Popular Combinations
No information is available in the sources about popular drug combinations.
Precautions:
- Assess for allergies, renal/hepatic function, and potential drug interactions.
- Patients with a history of penicillin allergy should be monitored closely for hypersensitivity reactions.
FAQs (Frequently Asked Questions)
Q1: What is the recommended dosage for Azithromycin + Cefpodoxime Proxetil?
A: Refer to the detailed dosage guidelines above. This will vary depending on age, weight, and the specific infection.
Q2: What are the common side effects?
A: Common side effects include nausea, vomiting, diarrhea, abdominal pain, and headache.

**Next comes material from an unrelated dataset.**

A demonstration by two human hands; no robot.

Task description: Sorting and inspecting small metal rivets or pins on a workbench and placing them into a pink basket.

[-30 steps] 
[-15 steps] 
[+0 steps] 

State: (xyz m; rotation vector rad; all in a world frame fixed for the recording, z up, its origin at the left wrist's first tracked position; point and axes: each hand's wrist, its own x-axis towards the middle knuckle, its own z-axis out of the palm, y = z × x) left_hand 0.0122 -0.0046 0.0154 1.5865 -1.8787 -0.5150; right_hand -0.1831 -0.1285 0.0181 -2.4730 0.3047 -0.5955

Q3: What are the serious side effects I should be aware of?
A: Serious side effects include severe allergic reactions, Clostridium difficile infection, and seizures.
Q4: Can this drug be used during pregnancy and breastfeeding?
A: Use cautiously under medical supervision. Weigh the risks and benefits. Consult specialist sources for detailed guidelines.
Q5: What are the main contraindications?
A: Hypersensitivity to the components and prior liver problems with Azithromycin are key contraindications.
Q6: Are there any significant drug interactions?
A: Yes, interactions can occur with antacids, digoxin, warfarin, and certain other medications. Refer to Drug interactions section.
Q7: How does this combination work against bacterial infections?
A: Azithromycin inhibits protein synthesis and Cefpodoxime disrupts cell wall formation, working synergistically.
Q8: How long should the treatment course be?
A: The treatment duration depends on the infection. It’s crucial to complete the full course as prescribed.
Q9: What should I do if I miss a dose?
A: Take the missed dose as soon as you remember. However, if it is almost time for the next dose, skip the missed dose and return to your regular dosing schedule.
Q10: Should this medicine be taken with food?
A: Cefpodoxime is better absorbed with food. Azithromycin can be taken with or without food.